## Task goal:
The answer must consist of every line in the records below that contains the string "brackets".

----- Information supplied

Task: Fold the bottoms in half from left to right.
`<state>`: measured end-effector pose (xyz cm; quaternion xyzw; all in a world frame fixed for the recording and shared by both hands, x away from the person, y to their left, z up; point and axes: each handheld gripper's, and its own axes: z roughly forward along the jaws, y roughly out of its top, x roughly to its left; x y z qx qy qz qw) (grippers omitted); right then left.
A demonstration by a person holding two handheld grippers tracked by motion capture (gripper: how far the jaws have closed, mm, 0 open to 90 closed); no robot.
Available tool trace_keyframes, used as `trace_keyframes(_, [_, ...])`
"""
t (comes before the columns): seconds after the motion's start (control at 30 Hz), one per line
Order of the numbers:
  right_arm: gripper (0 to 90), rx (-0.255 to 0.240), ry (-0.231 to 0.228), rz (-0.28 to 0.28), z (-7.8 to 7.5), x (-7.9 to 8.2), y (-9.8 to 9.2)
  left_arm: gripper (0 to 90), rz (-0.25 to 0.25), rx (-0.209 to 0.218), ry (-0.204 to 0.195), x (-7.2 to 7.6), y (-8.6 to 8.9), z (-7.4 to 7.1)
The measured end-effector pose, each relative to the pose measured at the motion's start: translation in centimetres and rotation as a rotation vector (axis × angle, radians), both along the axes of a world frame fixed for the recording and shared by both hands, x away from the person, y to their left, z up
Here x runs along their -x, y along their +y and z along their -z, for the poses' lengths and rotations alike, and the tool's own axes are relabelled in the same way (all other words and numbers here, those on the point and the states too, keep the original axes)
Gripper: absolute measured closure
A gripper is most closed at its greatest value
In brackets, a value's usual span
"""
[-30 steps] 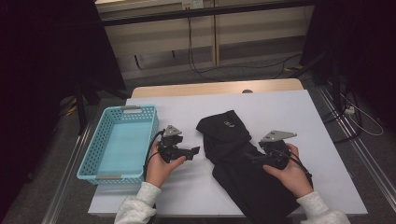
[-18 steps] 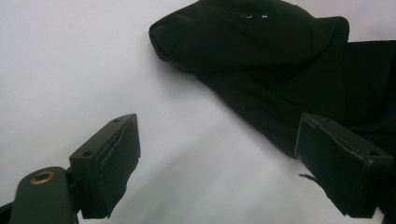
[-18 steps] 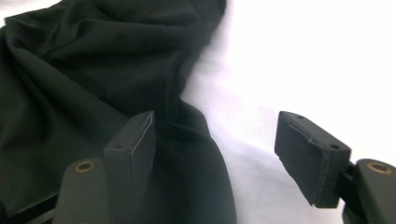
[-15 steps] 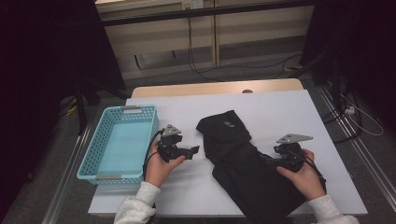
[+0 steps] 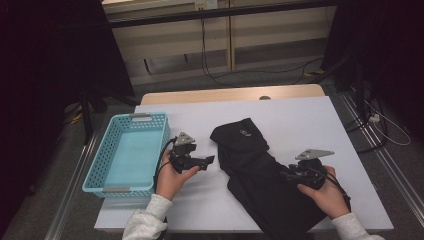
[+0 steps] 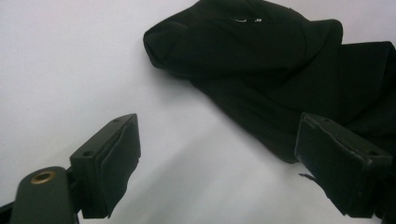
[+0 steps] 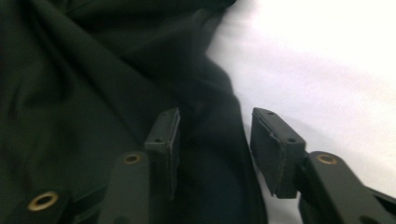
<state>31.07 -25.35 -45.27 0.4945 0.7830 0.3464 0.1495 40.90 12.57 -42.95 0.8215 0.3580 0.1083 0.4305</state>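
Note:
A black garment lies crumpled on the white table, running from the middle toward the near right. My right gripper rests at its right edge. In the right gripper view the jaws have just been closing and stand partly apart. The garment's edge lies between them, and the pads do not press on it. My left gripper is held just left of the garment, pointing at it. Its jaws are wide open over bare table, with the garment ahead of them.
A light blue plastic basket with nothing in it stands at the table's left side, beside my left hand. Bare white table shows behind the garment and to its right. The table's near edge is close under both forearms.
My right gripper has shifted right and a little nearer, to the garment's right edge, and its jaws have narrowed. The left gripper and the garment have not moved.

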Motion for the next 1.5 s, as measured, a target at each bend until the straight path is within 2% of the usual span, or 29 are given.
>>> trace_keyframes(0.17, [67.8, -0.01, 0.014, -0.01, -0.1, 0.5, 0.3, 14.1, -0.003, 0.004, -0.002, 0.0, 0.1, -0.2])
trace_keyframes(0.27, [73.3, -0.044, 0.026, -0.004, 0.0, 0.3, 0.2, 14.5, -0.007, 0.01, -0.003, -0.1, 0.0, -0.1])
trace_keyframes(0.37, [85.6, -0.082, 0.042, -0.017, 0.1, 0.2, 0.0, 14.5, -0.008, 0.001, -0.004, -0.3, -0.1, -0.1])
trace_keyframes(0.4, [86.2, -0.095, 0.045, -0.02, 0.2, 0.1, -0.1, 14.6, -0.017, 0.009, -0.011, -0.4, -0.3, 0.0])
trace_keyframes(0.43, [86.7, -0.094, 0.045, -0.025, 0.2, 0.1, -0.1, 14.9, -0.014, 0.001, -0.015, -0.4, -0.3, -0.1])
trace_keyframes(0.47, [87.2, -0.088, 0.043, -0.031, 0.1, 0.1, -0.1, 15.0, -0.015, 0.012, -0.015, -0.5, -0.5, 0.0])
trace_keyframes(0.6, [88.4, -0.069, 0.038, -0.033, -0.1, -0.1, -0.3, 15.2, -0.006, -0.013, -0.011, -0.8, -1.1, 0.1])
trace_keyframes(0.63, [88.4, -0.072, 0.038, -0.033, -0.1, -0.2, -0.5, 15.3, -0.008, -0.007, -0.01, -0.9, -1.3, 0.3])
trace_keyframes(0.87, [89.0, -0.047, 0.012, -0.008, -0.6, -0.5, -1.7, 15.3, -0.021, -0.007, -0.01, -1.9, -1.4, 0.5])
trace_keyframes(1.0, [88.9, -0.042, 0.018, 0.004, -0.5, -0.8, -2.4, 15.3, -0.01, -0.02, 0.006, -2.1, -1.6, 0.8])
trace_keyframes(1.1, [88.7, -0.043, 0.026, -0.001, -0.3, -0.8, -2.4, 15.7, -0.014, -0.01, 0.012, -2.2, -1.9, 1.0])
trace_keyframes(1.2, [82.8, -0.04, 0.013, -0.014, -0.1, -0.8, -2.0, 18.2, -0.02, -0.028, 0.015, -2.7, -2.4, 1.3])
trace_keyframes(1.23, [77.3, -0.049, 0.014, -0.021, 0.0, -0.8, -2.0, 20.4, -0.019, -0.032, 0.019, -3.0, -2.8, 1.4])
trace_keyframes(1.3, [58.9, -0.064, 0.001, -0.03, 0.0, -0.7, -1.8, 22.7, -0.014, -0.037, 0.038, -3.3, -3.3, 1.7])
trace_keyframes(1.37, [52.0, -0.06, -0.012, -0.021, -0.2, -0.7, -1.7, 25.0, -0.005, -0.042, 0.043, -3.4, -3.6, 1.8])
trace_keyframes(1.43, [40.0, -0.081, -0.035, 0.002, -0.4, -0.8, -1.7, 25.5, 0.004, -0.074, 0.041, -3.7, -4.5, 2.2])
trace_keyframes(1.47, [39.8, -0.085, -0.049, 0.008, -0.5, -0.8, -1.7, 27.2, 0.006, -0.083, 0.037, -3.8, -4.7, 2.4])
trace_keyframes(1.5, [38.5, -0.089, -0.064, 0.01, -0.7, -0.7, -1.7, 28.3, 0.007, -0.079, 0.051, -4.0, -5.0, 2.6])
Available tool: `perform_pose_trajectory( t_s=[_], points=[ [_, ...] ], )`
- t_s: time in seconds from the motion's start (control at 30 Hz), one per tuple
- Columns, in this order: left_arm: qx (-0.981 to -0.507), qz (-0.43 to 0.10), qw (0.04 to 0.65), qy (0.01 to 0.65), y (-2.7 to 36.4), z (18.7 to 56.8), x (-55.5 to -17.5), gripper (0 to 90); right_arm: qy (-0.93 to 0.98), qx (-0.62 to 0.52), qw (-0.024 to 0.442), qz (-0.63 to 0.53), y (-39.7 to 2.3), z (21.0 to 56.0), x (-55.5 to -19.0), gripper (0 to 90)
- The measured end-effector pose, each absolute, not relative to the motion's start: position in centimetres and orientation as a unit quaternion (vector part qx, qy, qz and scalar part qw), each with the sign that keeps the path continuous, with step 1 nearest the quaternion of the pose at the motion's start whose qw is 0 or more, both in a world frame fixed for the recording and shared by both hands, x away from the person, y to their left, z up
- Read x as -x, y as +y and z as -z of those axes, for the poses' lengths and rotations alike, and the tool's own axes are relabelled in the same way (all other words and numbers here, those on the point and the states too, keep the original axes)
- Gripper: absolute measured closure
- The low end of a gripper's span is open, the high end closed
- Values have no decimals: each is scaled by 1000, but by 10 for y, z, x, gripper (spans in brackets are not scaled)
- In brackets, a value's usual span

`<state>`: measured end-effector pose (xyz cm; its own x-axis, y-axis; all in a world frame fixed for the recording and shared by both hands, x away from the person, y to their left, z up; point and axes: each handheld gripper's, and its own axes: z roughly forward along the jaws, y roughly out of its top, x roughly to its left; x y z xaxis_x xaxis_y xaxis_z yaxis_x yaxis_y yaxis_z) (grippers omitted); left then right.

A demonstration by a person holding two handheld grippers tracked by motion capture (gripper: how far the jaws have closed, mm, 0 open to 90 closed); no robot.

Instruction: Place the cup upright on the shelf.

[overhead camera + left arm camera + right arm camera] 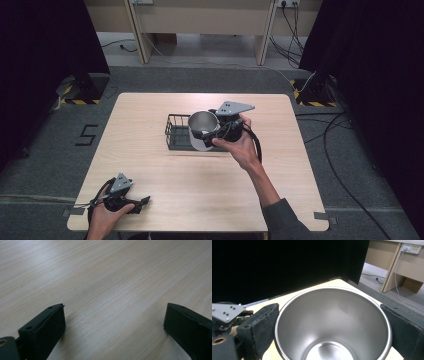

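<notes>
From the high view, I have the right gripper [212, 134] raised over the middle of the light wooden table [150, 165], its jaws clamped on either side of a shiny steel cup [202, 128], which is held tilted with its open mouth turned toward the left of the table. The cup hangs over the right end of a small black wire basket [175, 131] that sits on the tabletop just behind centre; whether the cup touches the basket I cannot tell from above. In the right gripper view, the steel cup [332, 325] sits between my two black jaws, one padded jaw pressed against its rim on each side, and I am looking straight down into its brushed interior to the round bottom. Beyond the rim, that view takes in the table corner, a black curtain [287, 265] and pale wooden furniture [392, 262] on the grey floor. My left gripper [142, 202] rests low at the near left corner of the table, held in the left hand [107, 212], well apart from the cup and basket. In the left gripper view, its jaws stand wide apart with nothing between them but bare wood grain of the table [105, 285].
</notes>
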<state>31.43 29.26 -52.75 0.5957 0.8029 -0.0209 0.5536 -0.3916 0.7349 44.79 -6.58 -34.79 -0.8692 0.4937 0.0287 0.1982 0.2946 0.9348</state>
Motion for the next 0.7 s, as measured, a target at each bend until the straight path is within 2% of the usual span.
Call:
perform_pose_trajectory(
  t_s=[0.4, 0.7],
  points=[
    [-816, -172, 363, 415, 293, 528, -314, 31, 801, -216, 135, -543, -54, 343, -481, 61],
    [-816, -173, 363, 414, 293, 528, -314, 31, 803, -232, 132, -533, -52, 357, -516, 61]
  ],
)
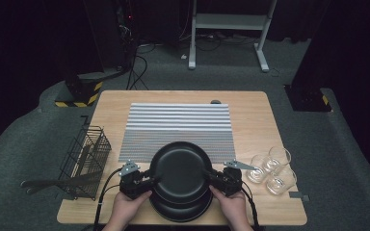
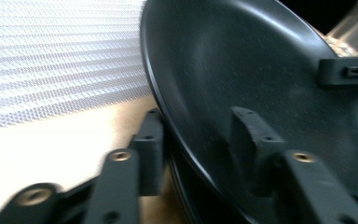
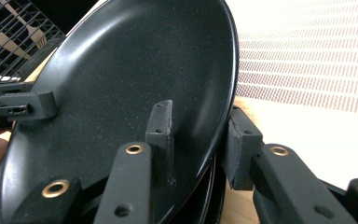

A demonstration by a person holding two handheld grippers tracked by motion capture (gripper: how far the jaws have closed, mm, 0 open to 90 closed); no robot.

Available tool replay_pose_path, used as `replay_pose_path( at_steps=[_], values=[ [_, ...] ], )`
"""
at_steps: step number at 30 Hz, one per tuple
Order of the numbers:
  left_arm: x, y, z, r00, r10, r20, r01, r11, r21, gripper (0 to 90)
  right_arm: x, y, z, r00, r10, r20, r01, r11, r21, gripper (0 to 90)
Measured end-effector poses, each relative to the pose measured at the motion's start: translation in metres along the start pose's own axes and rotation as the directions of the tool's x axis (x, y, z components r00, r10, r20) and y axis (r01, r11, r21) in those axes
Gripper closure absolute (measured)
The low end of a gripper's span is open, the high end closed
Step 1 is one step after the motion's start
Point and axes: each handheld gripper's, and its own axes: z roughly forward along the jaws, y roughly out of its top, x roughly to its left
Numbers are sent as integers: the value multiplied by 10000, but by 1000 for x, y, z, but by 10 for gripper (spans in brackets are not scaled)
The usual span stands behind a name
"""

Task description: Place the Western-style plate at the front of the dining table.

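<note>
Near the tabletop's (image 1: 270,211) front edge, the left claw (image 1: 150,182) and right claw (image 1: 213,177) each straddled the top plate's (image 1: 180,168) rim, though pad contact was hard to judge. It hid most of the lower plate (image 1: 180,214). Beyond lay a mat (image 1: 178,120).

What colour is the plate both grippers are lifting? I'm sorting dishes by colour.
Black, matte and faintly speckled; the top plate shows best in the right gripper view.
</note>
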Motion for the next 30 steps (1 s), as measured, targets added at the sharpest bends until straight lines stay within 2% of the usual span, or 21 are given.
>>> replay_pose_path(
  at_steps=[1,2,5,9,12,16,19,22,25,27,30],
  values=[
    [4,4,2,9993,-335,184,332,9993,174,602,1,1,0,10000,61,79,-62,10000,74,680],
    [4,5,2,9990,-388,215,384,9991,198,606,1,3,1,9999,61,96,-62,9999,156,681],
    [6,7,5,9989,-426,198,423,9990,169,606,-1,6,2,10000,80,-9,-80,9999,146,690],
    [10,14,9,9991,-421,-1,421,9991,-18,611,-4,14,5,9999,-137,-44,137,9999,89,697],
    [13,16,12,9990,-440,12,441,9988,-196,619,-5,22,9,9995,-324,-17,325,9994,84,698],
    [13,14,14,9990,-434,52,435,9982,-404,621,-9,26,12,9992,-387,-61,388,9992,79,698],
    [12,10,15,9998,-190,100,196,9976,-660,604,-11,26,13,9994,-313,-128,314,9995,102,697],
    [12,7,17,9995,-247,218,263,9970,-735,580,-13,25,13,9992,-352,-212,352,9994,2,696],
    [13,3,19,9971,-422,630,471,9958,-784,560,-13,25,13,9993,-285,-256,285,9996,-9,695],
    [11,2,18,9978,-291,597,338,9963,-790,550,-13,25,14,9992,-307,-246,307,9995,-20,692],
    [13,2,19,9971,-328,690,380,9964,-755,552,-13,24,15,9991,-354,-241,352,9994,-65,685]
  ],
)
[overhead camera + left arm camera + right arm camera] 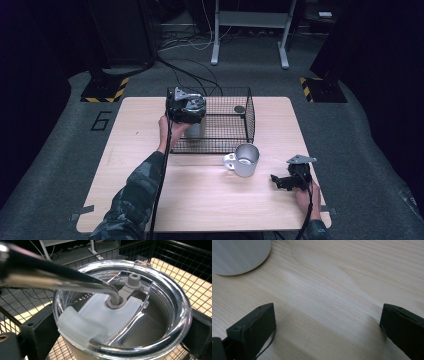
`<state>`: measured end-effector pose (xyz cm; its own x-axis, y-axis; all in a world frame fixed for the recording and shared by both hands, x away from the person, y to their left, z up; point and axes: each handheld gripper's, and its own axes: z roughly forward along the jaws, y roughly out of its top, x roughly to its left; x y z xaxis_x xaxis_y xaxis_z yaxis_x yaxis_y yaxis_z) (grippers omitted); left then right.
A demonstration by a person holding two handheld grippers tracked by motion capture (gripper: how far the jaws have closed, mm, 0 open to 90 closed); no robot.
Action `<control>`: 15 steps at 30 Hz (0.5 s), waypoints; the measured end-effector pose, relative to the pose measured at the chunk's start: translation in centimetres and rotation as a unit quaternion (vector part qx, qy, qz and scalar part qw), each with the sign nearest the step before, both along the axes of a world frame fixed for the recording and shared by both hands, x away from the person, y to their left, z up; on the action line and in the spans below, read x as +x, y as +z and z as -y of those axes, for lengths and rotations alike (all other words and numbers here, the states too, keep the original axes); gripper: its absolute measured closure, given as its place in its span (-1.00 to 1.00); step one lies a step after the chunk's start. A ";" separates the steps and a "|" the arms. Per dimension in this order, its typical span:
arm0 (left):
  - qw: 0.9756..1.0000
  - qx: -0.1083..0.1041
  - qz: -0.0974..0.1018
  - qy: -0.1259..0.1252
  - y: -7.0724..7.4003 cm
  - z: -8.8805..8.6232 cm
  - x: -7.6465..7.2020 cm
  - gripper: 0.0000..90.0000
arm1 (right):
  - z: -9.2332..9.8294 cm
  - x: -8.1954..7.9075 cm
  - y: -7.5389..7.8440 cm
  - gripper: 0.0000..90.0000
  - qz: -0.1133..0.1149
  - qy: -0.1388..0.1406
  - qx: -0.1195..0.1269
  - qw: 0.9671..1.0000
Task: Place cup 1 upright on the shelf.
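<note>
The clear-lidded steel tumbler point(122, 312), upright inside the black wire basket point(248, 115), is clamped by the left tongs point(192, 129); the right tongs point(280, 182) are held agape over the surface point(200, 195), well apart.

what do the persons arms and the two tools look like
Both forearms wear camouflage-patterned sleeves. The left tool and right tool are black handheld units, each topped by a grey three-cornered plate, with a black cable trailing back toward the person. The right tool's jaws are blocky, matte black.
</note>
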<state>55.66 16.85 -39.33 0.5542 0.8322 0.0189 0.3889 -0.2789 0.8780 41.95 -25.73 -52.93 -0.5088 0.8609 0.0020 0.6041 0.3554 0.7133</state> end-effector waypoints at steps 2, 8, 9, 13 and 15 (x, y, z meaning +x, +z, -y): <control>1.000 -0.002 0.001 0.003 -0.2 -0.1 0.1 -0.92 | 0.0 0.0 0.0 -1.00 0.000 0.001 -0.001 1.000; 1.000 -0.004 -0.002 0.010 -0.4 -0.2 0.2 -0.92 | 0.0 0.0 0.0 -1.00 0.000 0.000 0.000 1.000; 1.000 -0.004 -0.004 0.011 -0.4 -0.3 0.2 -0.92 | 0.0 0.0 0.0 -1.00 0.000 0.000 0.000 1.000; 1.000 -0.002 -0.007 0.013 -0.8 -0.1 0.3 -0.92 | 0.0 0.0 0.0 -1.00 0.000 0.001 0.000 1.000; 1.000 0.000 -0.007 0.011 -0.9 0.0 0.3 -0.92 | 0.0 0.0 0.0 -1.00 0.000 0.001 -0.001 1.000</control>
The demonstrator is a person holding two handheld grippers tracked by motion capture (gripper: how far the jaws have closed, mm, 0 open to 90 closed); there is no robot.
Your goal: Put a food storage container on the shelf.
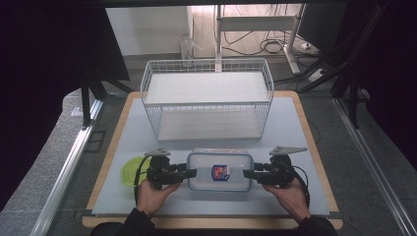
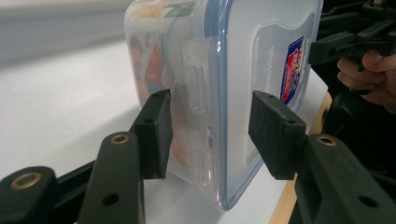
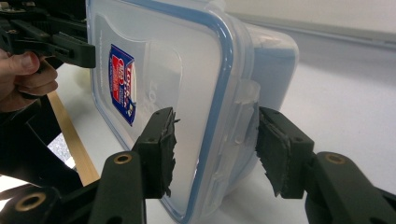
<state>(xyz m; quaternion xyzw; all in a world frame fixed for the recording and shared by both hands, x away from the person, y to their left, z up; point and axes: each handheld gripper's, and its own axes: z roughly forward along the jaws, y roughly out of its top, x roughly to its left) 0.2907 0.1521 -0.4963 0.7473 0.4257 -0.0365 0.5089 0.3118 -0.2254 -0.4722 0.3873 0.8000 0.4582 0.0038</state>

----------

## Written reply:
In brackets, a value's usual span
- Values have no decimals: each is scaled by 1000, but by 10 for y, z, x, gripper (spans in brackets are not scaled)
- In brackets, a value's usual span
Numbers are sent as integers: the value multiplied by 10000, but by 1000 for x, y, z, but by 10 for gripper (spans in brackets are not scaled)

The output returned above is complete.